2008 MV Agusta Brutale 1078RR Review
At 4,000 tiny rpm on a half throttle, and the new Brutale’s front wheel plows controllably sky-high. Incredibly impressive stuff when max torque is still further away at 8,100 rpm and max horsepower at 10,700 rpm.
Yes, we have seen the chassis before, and also the overall design. New is the addition of one of the most powerful inline-Four engines in the world and with it the most powerful standard Monoblocks from Brembo.
The 1078RR takes off and increases in momentum in a way that only the Suzuki B-King and Triumph Rocket III can rival. The 86.3 ft-lbs of claimed torque is less than both bikes mentioned, but not when you consider the power-to-weight ratio, as the Brutale only weighs in at a claimed 408 lbs. Compared to the Brutale 910, the 1078RR has two teeth less on the rear sprocket but still accelerates like mad from low rpm. Add two teeth again on the 1078RR and you’ll have a genuine handful, as it’ll wheelie everywhere.

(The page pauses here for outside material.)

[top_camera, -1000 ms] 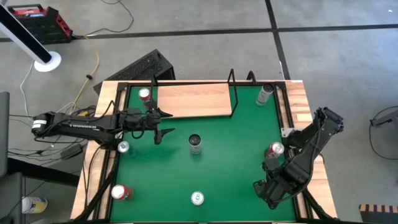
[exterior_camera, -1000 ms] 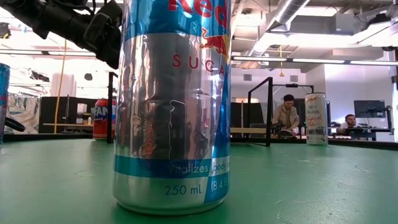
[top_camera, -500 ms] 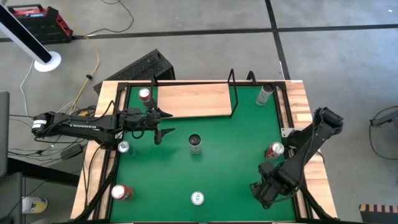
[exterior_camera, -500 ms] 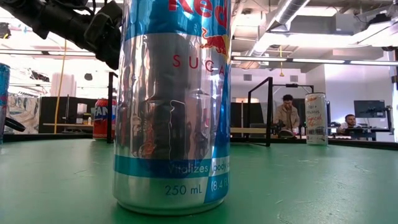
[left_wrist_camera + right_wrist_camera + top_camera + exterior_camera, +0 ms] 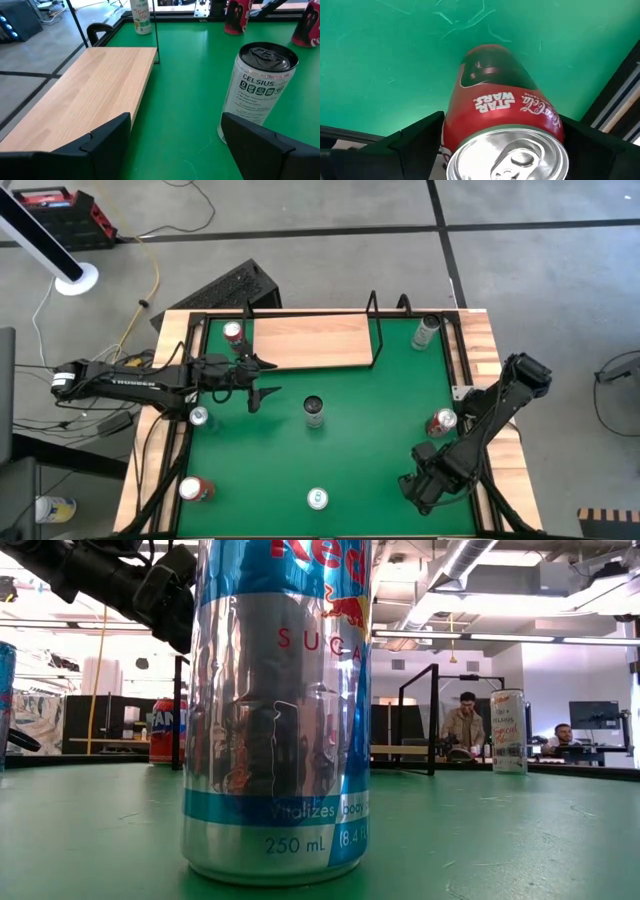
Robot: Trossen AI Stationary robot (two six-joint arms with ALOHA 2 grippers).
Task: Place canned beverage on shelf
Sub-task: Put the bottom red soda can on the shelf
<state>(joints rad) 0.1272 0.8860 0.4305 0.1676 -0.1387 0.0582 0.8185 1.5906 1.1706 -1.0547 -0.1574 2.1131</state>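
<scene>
the shelf (image 5: 85,95) is a flat board of light wood lying on the green mat (image 5: 185,100). a thin black wire (image 5: 154,30) stands up at the shelf's far corner. the left gripper (image 5: 175,145) has its two dark fingers (image 5: 107,137) wide apart; one finger is over the near edge of the shelf. a silver celsius can (image 5: 257,90) stands upright on the mat, apart from the shelf. beyond the shelf's far end stands a pale can (image 5: 141,15). two red cans (image 5: 235,15) stand far from the shelf.
</scene>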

I have started with the engine here because it leaves a mighty impression. The 1078 was presented first in the super-exclusive F4 CC last year. For 2008 both the Brutale and the most standard F4 1078 RR312 get the 1078cc inline-Four engine.
The F4 version produces an astronomical 190 horsepower. Believe it or not, but such an engine requires very clever engineering work to detune for a motorcycle like the Brutale. One of the main differences are the fact that the Brutale 1078RR utilizes the old F4 1000 R’s 46mm throttle bodies (48mm on the F4 RR312). Then the issue of a smaller airbox and a different exhaust system. The end result is a whopping 154 horsepower at 8,100 rpm. MV Agusta claims all this is enough for a true 166-mph top speed, on a naked…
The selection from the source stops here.